- **YOUR INSTRUCTIONS**: Check each line of the records below for the word "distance" and copy those where it appears.
-- Opening Marker --
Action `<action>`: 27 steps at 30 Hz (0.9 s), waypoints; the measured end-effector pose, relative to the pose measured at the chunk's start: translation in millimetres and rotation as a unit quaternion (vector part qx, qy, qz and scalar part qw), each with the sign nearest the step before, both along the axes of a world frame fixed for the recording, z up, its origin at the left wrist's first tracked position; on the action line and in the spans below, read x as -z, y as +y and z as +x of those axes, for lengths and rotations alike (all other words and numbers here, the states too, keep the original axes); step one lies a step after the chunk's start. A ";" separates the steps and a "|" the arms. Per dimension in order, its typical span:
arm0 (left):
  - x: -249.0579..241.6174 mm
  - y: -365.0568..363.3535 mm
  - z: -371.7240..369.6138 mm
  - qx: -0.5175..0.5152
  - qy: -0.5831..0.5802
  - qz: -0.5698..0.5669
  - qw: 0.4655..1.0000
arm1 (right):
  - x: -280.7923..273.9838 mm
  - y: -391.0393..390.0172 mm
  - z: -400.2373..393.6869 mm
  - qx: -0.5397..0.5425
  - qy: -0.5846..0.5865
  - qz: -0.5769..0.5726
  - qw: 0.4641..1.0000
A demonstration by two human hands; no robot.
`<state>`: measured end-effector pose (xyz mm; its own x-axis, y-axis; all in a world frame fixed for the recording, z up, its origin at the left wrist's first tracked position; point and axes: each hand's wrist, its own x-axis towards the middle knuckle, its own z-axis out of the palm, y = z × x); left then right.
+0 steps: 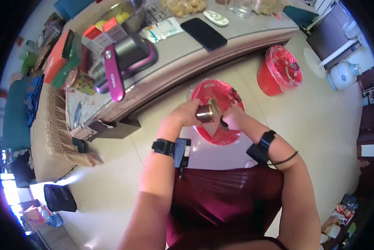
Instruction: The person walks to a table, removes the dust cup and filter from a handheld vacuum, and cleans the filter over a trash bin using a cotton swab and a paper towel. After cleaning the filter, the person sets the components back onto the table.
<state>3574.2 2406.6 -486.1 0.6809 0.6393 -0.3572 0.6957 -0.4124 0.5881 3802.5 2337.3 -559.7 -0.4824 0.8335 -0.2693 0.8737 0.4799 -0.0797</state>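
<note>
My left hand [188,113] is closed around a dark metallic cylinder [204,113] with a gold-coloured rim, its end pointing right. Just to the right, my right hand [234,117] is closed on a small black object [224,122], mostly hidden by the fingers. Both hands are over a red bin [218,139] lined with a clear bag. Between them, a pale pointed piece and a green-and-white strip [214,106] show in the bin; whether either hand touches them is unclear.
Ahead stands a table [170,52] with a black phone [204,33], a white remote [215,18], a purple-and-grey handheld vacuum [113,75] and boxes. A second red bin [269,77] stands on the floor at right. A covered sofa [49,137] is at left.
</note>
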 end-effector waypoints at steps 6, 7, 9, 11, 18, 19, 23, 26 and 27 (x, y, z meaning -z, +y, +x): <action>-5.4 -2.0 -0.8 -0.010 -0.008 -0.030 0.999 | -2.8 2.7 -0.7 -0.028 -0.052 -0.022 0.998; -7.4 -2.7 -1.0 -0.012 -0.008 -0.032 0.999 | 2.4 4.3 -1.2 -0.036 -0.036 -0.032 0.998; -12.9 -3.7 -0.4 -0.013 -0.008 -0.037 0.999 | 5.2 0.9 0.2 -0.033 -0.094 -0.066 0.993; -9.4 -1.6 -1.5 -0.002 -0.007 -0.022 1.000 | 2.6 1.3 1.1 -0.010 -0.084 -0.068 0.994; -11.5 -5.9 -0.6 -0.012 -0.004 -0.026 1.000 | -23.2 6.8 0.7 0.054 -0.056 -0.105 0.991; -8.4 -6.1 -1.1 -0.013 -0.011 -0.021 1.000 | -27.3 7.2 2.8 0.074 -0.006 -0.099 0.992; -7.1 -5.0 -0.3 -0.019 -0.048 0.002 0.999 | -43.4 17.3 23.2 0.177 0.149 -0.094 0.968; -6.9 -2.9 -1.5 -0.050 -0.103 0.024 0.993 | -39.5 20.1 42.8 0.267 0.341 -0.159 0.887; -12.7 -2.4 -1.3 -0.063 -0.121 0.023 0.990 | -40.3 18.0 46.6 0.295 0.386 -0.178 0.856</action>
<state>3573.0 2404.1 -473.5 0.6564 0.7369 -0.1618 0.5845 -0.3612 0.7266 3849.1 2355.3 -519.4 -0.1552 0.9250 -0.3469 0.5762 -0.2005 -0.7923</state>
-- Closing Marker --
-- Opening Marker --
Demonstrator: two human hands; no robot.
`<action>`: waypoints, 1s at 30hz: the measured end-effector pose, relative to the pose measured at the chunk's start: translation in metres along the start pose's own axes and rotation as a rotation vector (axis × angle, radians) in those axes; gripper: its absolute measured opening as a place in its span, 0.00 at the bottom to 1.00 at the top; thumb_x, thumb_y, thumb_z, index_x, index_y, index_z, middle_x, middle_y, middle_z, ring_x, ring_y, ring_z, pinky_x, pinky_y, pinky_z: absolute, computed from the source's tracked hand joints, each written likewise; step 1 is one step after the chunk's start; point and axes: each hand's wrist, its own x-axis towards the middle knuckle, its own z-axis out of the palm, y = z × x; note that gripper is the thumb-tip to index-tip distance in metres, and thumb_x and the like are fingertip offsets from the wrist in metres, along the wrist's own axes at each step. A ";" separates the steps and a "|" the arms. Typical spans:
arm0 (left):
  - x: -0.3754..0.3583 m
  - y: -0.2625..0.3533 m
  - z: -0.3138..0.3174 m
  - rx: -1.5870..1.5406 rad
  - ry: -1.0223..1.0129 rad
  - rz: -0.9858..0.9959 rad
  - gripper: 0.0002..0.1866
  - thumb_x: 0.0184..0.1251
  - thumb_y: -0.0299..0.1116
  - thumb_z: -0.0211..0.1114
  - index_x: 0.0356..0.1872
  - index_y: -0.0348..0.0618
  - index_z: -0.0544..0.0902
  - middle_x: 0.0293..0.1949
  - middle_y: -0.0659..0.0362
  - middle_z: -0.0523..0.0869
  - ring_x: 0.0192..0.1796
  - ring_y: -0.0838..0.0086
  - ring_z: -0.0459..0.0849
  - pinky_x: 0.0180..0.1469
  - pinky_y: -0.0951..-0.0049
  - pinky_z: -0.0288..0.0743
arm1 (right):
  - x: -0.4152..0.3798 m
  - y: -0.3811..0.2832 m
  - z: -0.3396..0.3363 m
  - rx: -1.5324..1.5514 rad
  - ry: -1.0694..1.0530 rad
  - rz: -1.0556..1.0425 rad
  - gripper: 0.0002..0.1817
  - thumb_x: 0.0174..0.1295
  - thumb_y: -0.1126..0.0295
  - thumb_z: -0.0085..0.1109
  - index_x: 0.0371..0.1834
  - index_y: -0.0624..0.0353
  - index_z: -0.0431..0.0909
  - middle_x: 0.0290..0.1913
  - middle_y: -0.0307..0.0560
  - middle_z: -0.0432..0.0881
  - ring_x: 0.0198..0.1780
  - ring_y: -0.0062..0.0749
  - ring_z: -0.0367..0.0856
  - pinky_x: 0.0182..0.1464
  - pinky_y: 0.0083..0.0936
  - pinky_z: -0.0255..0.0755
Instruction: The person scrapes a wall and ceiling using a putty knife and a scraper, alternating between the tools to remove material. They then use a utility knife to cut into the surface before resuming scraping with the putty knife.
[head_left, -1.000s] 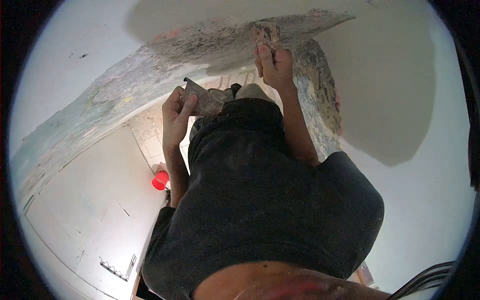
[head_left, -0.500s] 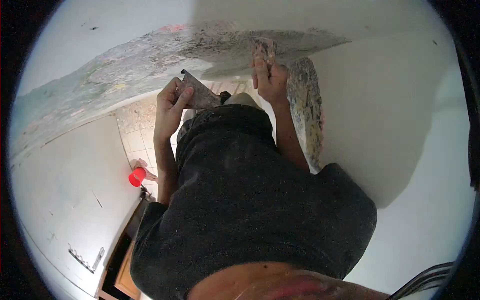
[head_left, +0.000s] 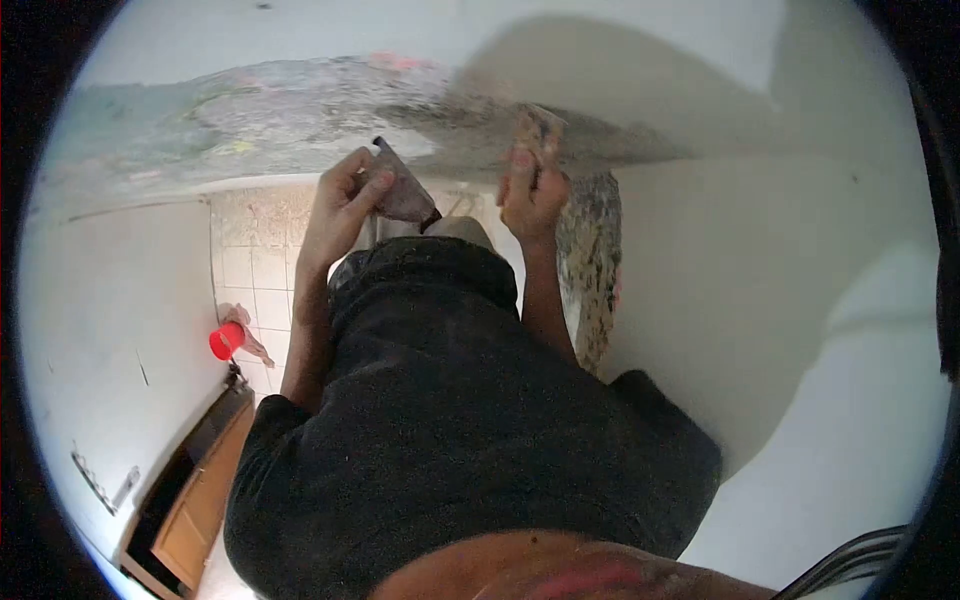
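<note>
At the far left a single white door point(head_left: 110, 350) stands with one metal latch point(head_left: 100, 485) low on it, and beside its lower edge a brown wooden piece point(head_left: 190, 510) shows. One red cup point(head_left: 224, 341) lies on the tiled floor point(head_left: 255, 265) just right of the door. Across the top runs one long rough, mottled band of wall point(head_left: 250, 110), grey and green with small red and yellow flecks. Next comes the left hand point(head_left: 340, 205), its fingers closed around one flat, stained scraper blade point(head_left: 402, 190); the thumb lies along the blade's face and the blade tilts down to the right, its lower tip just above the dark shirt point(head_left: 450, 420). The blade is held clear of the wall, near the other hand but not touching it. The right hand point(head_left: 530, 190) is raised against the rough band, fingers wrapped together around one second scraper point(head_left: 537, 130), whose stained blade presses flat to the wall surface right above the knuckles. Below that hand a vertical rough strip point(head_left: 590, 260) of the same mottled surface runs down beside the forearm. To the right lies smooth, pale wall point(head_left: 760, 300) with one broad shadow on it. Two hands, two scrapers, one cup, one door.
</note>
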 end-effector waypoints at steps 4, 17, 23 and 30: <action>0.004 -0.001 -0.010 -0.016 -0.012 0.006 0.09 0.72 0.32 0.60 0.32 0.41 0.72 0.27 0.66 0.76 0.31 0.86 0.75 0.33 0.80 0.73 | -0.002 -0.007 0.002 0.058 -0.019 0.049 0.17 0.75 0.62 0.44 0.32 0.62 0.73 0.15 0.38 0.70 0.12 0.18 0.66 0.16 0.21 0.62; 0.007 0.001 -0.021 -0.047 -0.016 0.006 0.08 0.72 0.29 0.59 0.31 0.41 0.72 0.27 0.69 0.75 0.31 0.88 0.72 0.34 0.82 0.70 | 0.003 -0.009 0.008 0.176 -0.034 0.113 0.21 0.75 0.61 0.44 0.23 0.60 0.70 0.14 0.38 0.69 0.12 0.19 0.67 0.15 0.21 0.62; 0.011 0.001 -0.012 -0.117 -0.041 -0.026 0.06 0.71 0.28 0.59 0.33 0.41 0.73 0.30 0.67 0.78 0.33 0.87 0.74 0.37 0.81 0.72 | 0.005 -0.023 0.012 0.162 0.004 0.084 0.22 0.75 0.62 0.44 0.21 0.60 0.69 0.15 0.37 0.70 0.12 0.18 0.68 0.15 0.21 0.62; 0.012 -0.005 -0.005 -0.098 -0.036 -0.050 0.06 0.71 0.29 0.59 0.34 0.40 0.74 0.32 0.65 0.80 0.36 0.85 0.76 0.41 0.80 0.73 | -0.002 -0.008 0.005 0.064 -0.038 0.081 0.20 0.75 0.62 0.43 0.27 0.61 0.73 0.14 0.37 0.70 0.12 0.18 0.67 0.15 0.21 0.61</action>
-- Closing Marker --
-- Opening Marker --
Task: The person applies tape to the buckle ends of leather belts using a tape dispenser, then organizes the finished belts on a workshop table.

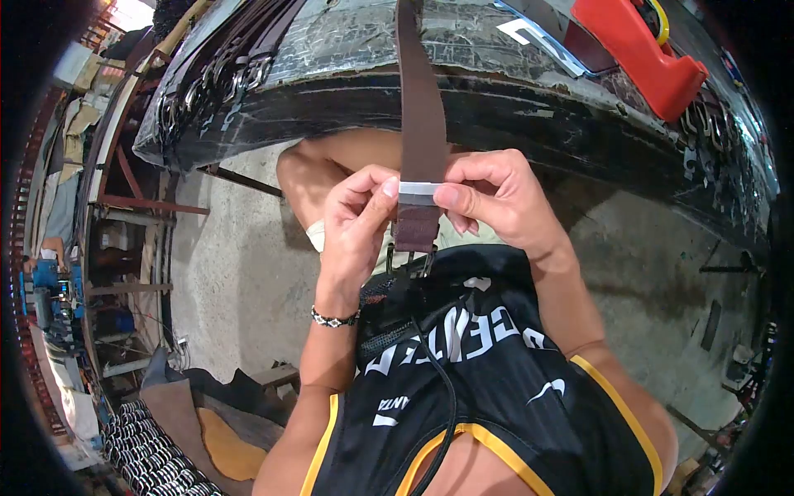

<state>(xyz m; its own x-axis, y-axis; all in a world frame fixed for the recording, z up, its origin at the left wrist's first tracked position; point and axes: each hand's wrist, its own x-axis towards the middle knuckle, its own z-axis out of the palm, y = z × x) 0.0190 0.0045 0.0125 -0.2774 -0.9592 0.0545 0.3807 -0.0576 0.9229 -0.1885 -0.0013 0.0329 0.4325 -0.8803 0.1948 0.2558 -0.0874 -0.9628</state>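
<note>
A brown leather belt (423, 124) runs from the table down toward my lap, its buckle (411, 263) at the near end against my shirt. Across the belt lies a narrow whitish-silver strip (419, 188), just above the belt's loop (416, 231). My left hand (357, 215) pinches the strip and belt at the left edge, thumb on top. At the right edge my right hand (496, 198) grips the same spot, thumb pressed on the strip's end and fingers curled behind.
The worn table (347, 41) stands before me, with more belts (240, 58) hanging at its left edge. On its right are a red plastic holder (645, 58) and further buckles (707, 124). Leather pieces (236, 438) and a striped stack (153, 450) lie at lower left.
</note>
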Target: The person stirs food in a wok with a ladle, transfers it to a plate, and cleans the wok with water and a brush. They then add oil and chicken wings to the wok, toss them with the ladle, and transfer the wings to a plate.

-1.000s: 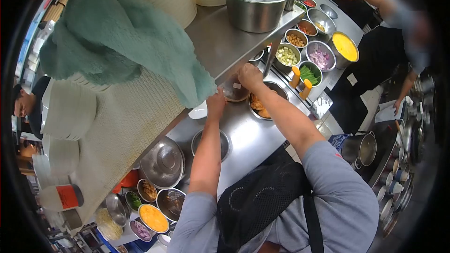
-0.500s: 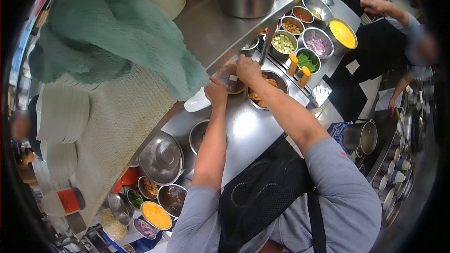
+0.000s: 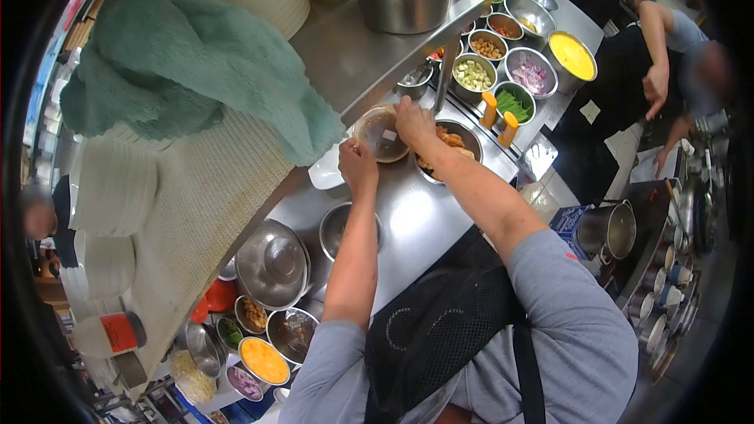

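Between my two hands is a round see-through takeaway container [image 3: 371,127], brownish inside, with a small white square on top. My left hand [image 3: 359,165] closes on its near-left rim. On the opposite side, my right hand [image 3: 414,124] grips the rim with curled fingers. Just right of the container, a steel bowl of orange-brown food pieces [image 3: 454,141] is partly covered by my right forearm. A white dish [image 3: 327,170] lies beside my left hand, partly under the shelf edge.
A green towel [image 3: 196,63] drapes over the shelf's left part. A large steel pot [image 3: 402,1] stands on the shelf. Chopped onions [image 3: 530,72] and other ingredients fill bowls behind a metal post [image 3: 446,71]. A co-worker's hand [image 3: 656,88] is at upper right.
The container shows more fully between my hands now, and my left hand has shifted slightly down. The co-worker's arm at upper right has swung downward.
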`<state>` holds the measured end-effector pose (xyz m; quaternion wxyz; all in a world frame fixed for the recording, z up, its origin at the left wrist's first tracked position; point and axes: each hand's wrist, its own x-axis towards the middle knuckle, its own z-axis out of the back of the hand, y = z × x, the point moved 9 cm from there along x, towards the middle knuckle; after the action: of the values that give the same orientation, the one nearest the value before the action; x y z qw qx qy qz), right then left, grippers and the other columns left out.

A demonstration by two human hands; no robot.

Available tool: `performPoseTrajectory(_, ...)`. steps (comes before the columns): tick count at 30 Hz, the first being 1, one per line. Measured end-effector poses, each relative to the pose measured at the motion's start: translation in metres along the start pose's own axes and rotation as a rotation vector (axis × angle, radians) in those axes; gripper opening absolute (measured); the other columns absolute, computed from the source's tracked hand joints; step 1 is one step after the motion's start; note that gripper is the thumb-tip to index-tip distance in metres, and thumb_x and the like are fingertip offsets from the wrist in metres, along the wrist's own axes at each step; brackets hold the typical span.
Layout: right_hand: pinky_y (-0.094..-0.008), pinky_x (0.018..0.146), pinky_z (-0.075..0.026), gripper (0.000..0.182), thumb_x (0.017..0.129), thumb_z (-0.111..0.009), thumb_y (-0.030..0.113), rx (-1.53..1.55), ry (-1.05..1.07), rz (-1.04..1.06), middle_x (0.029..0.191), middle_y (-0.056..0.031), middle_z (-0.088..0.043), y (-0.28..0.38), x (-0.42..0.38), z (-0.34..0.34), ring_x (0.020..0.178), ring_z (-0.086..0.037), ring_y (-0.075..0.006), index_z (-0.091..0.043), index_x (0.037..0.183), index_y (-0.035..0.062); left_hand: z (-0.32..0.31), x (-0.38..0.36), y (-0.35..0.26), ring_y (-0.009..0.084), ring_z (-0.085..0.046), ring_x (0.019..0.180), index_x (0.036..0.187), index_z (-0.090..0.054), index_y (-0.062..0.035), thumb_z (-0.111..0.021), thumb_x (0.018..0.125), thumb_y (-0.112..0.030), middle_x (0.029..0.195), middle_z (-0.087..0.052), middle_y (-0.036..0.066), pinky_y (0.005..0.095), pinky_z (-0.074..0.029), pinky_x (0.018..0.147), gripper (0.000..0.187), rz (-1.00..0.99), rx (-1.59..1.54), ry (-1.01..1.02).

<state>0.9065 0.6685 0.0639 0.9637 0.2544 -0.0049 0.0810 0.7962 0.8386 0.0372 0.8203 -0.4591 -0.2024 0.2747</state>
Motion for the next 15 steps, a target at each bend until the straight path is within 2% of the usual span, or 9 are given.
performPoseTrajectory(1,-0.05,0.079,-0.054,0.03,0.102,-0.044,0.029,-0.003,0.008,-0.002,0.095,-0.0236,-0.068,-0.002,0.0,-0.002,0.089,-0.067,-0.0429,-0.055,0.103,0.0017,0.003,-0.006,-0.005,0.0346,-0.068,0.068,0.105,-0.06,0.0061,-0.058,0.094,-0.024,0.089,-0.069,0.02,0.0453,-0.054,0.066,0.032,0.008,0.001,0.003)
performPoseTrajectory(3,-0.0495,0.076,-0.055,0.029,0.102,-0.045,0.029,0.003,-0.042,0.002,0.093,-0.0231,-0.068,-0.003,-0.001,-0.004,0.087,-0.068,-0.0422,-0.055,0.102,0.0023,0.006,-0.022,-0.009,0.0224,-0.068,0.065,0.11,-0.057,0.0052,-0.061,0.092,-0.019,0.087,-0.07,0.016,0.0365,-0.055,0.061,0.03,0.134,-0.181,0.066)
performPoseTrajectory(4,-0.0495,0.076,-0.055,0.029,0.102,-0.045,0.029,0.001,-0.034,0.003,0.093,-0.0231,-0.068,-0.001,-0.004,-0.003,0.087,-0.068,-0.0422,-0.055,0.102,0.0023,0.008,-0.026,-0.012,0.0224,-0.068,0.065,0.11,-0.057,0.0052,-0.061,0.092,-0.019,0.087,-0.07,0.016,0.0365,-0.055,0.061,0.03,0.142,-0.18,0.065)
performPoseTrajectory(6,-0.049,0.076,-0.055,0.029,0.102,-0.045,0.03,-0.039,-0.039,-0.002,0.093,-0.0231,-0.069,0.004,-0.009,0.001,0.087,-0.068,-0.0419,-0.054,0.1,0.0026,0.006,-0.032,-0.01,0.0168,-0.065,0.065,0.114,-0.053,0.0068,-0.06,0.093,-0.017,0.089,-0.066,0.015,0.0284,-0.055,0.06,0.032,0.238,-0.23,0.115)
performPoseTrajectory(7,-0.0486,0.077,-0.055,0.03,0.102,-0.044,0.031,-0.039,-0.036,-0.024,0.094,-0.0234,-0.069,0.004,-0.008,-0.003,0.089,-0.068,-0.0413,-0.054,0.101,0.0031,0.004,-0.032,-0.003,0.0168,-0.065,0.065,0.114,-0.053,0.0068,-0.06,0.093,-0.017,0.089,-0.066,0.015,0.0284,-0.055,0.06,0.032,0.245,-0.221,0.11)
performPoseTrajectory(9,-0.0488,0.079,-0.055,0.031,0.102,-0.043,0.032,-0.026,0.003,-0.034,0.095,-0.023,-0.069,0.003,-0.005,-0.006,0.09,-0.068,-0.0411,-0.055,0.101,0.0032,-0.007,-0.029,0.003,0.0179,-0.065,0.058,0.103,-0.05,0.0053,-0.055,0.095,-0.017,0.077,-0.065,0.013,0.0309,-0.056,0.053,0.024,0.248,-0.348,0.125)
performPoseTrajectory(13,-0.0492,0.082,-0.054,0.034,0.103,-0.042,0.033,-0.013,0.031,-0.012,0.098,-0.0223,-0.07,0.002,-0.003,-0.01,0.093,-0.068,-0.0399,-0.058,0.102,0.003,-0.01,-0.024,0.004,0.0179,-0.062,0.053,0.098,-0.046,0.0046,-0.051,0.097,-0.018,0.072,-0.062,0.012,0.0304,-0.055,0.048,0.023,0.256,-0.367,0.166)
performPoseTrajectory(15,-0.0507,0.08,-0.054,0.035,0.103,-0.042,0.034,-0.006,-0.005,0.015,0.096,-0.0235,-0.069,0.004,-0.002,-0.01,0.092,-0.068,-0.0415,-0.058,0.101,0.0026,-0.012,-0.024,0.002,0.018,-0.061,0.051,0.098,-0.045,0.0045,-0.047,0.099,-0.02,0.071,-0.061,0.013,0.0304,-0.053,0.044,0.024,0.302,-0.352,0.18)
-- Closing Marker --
- **SOLUTION TO THIS EXERCISE**:
`<action>`: waypoints, 1s at 30hz: the measured end-effector pose, relative to the pose measured at the chunk's start: translation in metres along the start pose's own axes and rotation as a rotation vector (axis × angle, radians) in those axes; gripper: its absolute measured opening as a place in its span, 0.00 at the bottom to 1.00 at the top; thumb_x, thumb_y, thumb_z, index_x, index_y, index_z, middle_x, middle_y, middle_z, ring_x, ring_y, ring_z, pinky_x, pinky_y, pinky_z: absolute, computed from the source's tracked hand joints, each written likewise; step 1 is one step after the chunk's start; point and axes: each hand's wrist, its own x-axis towards the middle knuckle, its own z-axis out of the palm, y = z × x; note that gripper is the thumb-tip to index-tip distance in metres, and thumb_x and the like are fingertip offsets from the wrist in metres, along the wrist's own axes at each step. A ";" separates the steps and a "|" the arms. Typical spans:
Available tool: `performPoseTrajectory(_, ...)`. steps (comes before the columns): tick count at 30 Hz, the first being 1, one per line. Measured end-effector poses, each relative to the pose measured at the motion's start: translation in metres along the start pose's own axes and rotation as a rotation vector (axis × angle, radians) in those axes; gripper opening absolute (measured); the other columns absolute, computed from the source's tracked hand joints; step 1 is one step after the motion's start; note that gripper is the thumb-tip to index-tip distance in metres, and thumb_x and the like are fingertip offsets from the wrist in metres, along the wrist's own axes at each step; brackets hold the typical span.

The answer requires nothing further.